Directions:
Please set down the listing exactly, from the first line to the last.

Information supplied:
########################################

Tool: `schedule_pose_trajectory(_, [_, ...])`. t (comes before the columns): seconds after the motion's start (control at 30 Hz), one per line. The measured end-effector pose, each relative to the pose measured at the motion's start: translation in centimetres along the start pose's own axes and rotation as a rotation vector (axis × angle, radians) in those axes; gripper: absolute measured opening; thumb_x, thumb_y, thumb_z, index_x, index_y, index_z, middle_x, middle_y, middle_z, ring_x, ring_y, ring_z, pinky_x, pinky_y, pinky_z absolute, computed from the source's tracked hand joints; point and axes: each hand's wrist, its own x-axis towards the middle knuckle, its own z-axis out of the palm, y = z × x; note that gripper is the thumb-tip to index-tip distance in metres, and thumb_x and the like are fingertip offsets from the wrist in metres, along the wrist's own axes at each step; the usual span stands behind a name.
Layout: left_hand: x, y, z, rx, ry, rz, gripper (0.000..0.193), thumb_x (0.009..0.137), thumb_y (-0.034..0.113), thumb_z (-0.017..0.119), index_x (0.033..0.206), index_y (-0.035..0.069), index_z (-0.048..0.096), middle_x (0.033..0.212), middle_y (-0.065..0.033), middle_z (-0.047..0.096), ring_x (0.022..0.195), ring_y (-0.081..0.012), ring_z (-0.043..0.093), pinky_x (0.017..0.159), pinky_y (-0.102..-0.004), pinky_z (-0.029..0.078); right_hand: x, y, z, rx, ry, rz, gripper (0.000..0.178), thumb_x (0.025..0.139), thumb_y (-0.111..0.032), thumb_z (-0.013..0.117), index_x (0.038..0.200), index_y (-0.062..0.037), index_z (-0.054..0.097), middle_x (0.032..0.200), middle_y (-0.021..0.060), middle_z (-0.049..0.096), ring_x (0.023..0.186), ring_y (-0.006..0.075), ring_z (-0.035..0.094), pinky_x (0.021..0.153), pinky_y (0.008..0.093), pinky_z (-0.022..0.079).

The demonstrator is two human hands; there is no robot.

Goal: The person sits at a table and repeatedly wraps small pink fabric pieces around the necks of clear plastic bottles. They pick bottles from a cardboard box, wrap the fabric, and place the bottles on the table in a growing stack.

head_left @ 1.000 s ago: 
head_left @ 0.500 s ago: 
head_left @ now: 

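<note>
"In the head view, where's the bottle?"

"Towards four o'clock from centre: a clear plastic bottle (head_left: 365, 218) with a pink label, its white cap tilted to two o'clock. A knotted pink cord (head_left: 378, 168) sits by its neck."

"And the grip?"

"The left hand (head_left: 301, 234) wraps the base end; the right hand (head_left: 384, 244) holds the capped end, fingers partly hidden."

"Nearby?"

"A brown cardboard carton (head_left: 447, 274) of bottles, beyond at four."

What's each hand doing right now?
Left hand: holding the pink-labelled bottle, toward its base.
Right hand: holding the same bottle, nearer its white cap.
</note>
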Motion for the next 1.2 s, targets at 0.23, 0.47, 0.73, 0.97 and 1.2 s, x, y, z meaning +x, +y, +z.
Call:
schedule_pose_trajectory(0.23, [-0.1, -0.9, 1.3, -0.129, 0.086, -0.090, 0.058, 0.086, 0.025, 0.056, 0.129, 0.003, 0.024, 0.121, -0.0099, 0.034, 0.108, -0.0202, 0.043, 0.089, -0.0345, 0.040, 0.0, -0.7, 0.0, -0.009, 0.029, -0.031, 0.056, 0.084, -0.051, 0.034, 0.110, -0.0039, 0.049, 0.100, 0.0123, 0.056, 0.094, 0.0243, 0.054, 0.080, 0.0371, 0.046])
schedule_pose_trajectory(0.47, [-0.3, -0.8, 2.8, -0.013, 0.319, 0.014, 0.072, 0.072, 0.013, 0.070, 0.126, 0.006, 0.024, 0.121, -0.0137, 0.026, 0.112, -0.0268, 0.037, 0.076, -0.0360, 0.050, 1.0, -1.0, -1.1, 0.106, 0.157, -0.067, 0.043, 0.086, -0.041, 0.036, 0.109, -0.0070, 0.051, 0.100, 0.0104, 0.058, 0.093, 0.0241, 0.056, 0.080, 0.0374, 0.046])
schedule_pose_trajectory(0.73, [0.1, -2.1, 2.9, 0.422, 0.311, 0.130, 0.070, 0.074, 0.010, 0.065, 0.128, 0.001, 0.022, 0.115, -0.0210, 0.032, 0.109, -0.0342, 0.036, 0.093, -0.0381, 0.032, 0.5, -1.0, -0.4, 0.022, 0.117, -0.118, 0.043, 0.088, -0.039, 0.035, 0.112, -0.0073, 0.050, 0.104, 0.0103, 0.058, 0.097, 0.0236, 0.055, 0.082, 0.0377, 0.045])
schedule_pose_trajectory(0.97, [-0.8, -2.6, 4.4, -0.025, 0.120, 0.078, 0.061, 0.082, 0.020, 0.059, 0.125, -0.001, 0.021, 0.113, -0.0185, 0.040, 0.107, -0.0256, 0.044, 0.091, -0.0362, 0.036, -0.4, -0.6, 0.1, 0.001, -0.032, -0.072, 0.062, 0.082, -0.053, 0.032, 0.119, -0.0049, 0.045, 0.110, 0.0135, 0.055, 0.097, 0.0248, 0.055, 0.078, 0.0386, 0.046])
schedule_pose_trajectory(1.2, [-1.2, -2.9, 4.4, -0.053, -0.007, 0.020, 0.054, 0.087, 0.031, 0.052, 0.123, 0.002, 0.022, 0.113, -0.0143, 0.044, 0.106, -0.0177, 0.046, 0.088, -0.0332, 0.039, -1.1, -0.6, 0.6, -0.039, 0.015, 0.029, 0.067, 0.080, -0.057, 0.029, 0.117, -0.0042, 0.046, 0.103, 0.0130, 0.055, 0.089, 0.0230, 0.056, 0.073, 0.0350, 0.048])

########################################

Task result:
Tool: `schedule_pose_trajectory(_, [_, ...])`. t (comes before the columns): seconds after the motion's start (control at 30 Hz), one per line. The measured end-effector pose, each relative to the pose measured at the motion's start: translation in centimetres along the start pose's own axes and rotation as a rotation vector (axis × angle, radians) in those axes; gripper: absolute measured opening; thumb_x, thumb_y, thumb_z, index_x, index_y, index_z, middle_x, middle_y, middle_z, ring_x, ring_y, ring_z, pinky_x, pinky_y, pinky_z absolute, computed from the source's tracked hand joints; point and axes: each hand's wrist, its own x-axis towards the middle knuckle, its own z-axis out of the palm, y = z × x; note that gripper is the thumb-tip to index-tip distance in metres, and thumb_x and the like are fingertip offsets from the wrist in metres, along the wrist's own axes at each step; the usual span stands behind a name.
Layout: left_hand: x, y, z, rx, ry, rz, gripper (0.000..0.193), thumb_x (0.009..0.137), thumb_y (-0.034..0.113), thumb_z (-0.017..0.119), index_x (0.033..0.206), index_y (-0.035..0.069), index_z (-0.048..0.096), middle_x (0.033..0.212), middle_y (-0.065..0.033), middle_z (-0.047..0.096), ring_x (0.022..0.195), ring_y (-0.081..0.012), ring_z (-0.043..0.093), pinky_x (0.017..0.159), pinky_y (-0.102..-0.004), pinky_z (-0.029..0.078); right_hand: x, y, z, rx, ry, rz, gripper (0.000..0.178), thumb_x (0.025..0.139), thumb_y (-0.111..0.032), thumb_z (-0.013..0.117), index_x (0.038..0.200), index_y (-0.062..0.037), index_z (-0.054..0.097), middle_x (0.032..0.200), middle_y (-0.021..0.060), middle_z (-0.049..0.096), ring_x (0.023..0.186), ring_y (-0.006..0.075), ring_z (-0.035..0.094), pinky_x (0.021..0.153), pinky_y (0.008..0.093), pinky_z (-0.022..0.079).

The demonstrator is two human hands; there is no robot.

Goal: The person sits at a table and repeatedly wraps small pink fabric pieces around the necks of clear plastic bottles. They pick bottles from a cardboard box, wrap the fabric, and place the bottles on the table in a growing stack.

head_left @ 1.000 s ago: 
head_left @ 0.500 s ago: 
head_left @ now: 

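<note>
"In the head view, where's the bottle?"

"Towards four o'clock from centre: a clear plastic bottle (head_left: 365, 218) with a pink label, its white cap tilted to two o'clock. A knotted pink cord (head_left: 378, 168) sits by its neck."

"And the grip?"

"The left hand (head_left: 301, 234) wraps the base end; the right hand (head_left: 384, 244) holds the capped end, fingers partly hidden."

"Nearby?"

"A brown cardboard carton (head_left: 447, 274) of bottles, beyond at four."

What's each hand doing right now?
Left hand: holding the pink-labelled bottle, toward its base.
Right hand: holding the same bottle, nearer its white cap.
</note>
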Motion for the next 1.2 s, targets at 0.23, 0.47, 0.73, 0.97 and 1.2 s, x, y, z meaning +x, +y, +z.
Call:
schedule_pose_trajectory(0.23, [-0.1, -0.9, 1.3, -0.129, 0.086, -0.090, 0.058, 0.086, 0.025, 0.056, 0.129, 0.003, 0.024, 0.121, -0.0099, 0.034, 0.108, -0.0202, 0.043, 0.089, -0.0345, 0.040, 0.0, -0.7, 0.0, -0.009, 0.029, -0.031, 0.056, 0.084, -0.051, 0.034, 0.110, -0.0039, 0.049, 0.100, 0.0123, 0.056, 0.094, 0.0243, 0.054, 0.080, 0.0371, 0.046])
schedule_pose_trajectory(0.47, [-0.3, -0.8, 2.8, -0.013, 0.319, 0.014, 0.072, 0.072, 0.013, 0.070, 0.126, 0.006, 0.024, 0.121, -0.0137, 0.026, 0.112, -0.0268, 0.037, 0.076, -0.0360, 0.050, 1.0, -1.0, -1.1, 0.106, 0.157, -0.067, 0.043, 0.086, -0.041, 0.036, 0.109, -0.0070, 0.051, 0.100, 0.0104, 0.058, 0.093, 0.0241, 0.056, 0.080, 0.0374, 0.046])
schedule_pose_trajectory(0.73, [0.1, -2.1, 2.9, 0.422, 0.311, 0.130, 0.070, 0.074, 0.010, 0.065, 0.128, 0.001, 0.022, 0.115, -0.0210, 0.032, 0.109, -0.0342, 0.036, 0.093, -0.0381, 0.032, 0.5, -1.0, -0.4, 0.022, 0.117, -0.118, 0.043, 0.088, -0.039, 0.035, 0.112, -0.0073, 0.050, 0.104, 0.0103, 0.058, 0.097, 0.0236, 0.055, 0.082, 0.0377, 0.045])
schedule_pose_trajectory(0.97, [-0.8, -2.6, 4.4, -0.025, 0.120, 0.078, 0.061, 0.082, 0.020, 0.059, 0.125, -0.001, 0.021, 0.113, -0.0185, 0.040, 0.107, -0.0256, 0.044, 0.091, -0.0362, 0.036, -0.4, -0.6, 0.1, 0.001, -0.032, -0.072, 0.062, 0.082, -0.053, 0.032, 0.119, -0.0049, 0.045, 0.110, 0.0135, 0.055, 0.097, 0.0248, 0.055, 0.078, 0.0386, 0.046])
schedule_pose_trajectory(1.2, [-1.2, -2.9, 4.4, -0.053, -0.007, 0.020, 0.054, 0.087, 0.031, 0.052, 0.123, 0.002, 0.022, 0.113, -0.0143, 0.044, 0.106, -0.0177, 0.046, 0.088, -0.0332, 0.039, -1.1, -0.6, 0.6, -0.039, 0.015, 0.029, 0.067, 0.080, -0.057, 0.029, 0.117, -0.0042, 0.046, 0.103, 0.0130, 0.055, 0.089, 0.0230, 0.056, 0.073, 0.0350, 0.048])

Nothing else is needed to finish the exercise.